Dr. Marshall, Chairman of the Department of Microbiology at the University of California Medical Center, speaks here as a citizen. Though neither physician, dentist, pharmacist, nor nurse, he has taught prospective members of these professions for more than thirty years. He also was associated for many years with the political centers of two large departments of public health.
If trends mean anything, the citizens of the United States soon may be voting on the question of socialized medicine. The outcome of such balloting might well depend on an understanding of four major principles of medical relationships.
Let the first be labeled a principle of indoctrination. With the same root as the word “doctor,” meaning one who teaches, “indoctrination” has come to signify the installation of a doctrine in the recipient, an imposition; whereas teaching, akin to education, is a leading out process, a guidance of the individual functioning under his own power.
Physicians and those engaged in related medical professions traditionally have shown a reluctance to teach or indoctrinate their patients. Though health departments have long had bureaus of public health education, these formerly functioned largely as passive distributing centers. A school wanting information on how to brush teeth would be provided with a chart, or a lecturer would be assigned if a women’s club wanted to know about vaccines. But the initiative was in the hands of the citizens. News articles about medicine used to be generally regarded as morbid, indecent, impertinent, or unethical. The principle of indoctrination had not yet developed.

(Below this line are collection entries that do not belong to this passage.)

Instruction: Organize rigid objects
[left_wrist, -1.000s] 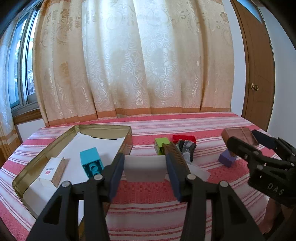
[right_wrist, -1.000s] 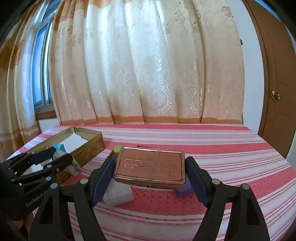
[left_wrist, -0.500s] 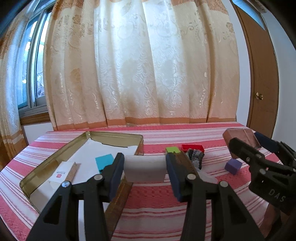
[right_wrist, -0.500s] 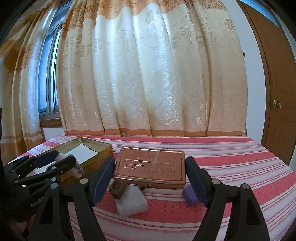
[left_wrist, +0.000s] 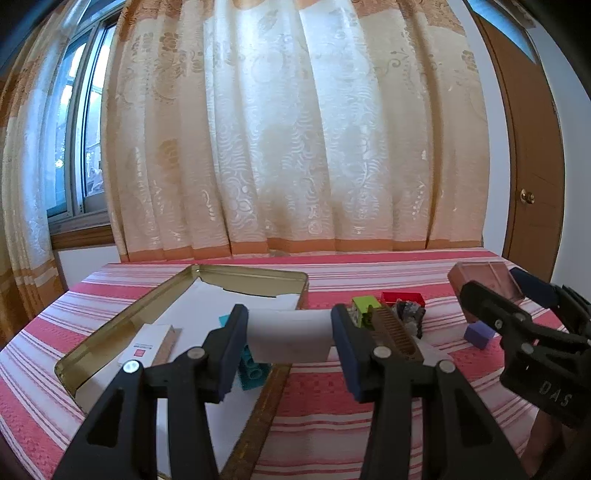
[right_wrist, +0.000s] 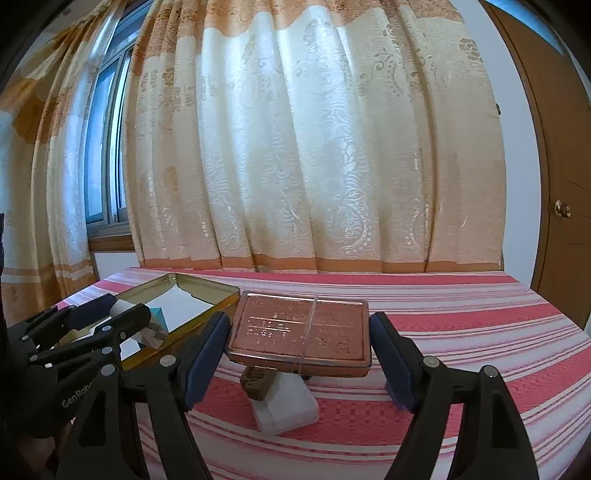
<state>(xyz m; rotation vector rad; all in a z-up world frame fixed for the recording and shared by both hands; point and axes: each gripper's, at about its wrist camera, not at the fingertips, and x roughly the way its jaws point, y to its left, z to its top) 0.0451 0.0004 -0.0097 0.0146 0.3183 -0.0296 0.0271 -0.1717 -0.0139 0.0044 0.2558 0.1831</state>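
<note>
My left gripper (left_wrist: 290, 338) is shut on a white block (left_wrist: 290, 334) and holds it above the near right rim of the open gold tin (left_wrist: 122, 325). The tin holds a teal brick (left_wrist: 253, 371) and a small white box (left_wrist: 146, 347). My right gripper (right_wrist: 297, 349) is shut on a copper-coloured flat tin (right_wrist: 301, 332) held level above the table. It also shows at the right of the left wrist view (left_wrist: 484, 282). The left gripper with the white block shows at the left of the right wrist view (right_wrist: 122, 308).
On the striped red cloth (left_wrist: 332, 391) lie a green brick (left_wrist: 364, 306), a red tray (left_wrist: 402, 297), a dark lumpy object (left_wrist: 408, 312), a brown comb (left_wrist: 393, 330), a purple cube (left_wrist: 479, 334) and a white case (right_wrist: 286, 402). Curtains hang behind; a door stands right.
Both grippers have risen with their loads. The left one has shifted left, so the white block now hangs over the tin's rim. The copper tin stays gripped.
</note>
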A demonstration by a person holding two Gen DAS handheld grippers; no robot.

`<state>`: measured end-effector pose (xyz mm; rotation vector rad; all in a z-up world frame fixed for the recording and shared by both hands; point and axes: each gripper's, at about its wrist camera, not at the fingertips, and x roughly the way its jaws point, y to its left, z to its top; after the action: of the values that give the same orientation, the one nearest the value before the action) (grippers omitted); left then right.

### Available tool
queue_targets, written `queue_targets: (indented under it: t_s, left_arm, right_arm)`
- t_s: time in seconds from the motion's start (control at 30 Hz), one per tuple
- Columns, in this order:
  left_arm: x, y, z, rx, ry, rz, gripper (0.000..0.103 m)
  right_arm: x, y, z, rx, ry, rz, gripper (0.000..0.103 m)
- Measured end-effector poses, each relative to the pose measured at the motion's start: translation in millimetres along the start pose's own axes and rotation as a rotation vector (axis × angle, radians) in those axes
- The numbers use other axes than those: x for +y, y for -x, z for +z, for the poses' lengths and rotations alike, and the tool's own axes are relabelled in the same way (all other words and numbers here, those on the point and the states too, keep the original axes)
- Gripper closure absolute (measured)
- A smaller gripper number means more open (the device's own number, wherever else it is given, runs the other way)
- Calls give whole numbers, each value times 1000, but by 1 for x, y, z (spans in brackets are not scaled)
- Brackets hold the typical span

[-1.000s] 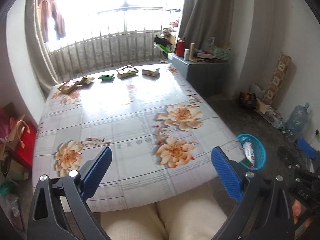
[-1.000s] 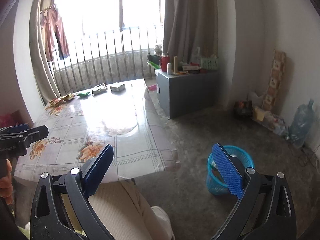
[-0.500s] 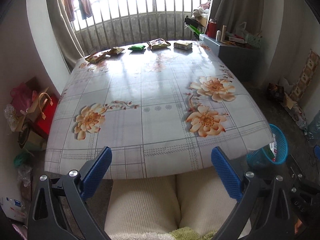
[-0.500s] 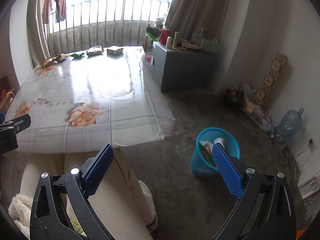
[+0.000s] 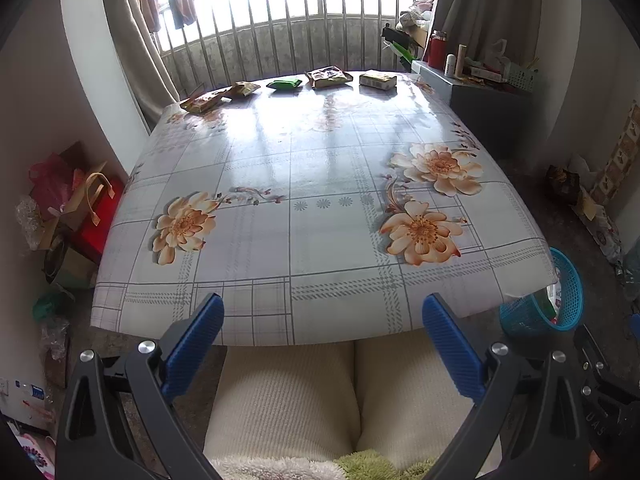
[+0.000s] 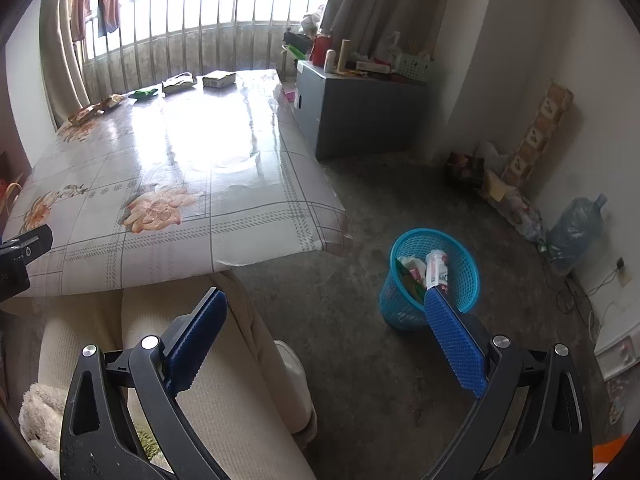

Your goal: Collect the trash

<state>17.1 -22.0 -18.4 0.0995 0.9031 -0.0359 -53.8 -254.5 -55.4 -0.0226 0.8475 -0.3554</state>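
the left gripper (image 5: 322,320), black-armed with blue ribbed pads, sits at the bottom of the left wrist view with its fingers spread wide and nothing between them, over the person's cream ribbed trousers (image 5: 288,396) and the near edge of the table with a glossy flower-print cloth (image 5: 320,184). along the far edge of that table, in the upper middle of the frame, lies the trash in a row: two crumpled yellow-brown snack wrappers (image 5: 218,96) at the left, a small green packet (image 5: 285,83), a larger brown snack bag (image 5: 329,76) and a pale yellow carton (image 5: 378,80) at the right. all are well apart from both grippers

the right gripper (image 6: 324,320), of the same make, is also wide open and empty at the bottom of the right wrist view, over the grey concrete floor (image 6: 360,380). the round blue plastic mesh basket (image 6: 464,280) stands on that floor right of centre, beside the table's near corner, with a white bottle (image 6: 437,269) and other wrappers inside. one blue pad overlaps its lower rim in the frame. a grey cabinet (image 6: 360,116) stands in the upper middle
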Motion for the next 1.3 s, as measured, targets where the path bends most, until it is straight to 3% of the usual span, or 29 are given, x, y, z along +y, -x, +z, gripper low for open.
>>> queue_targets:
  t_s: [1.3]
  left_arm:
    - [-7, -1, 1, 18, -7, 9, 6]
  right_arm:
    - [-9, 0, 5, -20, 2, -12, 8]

More recently, however, a public health bulletin confides, “the more attractive the group is to its members, the greater the influence that the group can exert on its members.” This exemplifies a complete change in spirit. The public health man becomes, by his own fiat, the Man Who Knows, and thus his real job is to indoctrinate the populace with this wisdom. Greatly concerned when the populace does not accept his dicta, he wonders in what way his methods of indoctrination are inadequate. Bigger and better campaigns are planned, not aimed at education but aimed at victory, the sale of his point.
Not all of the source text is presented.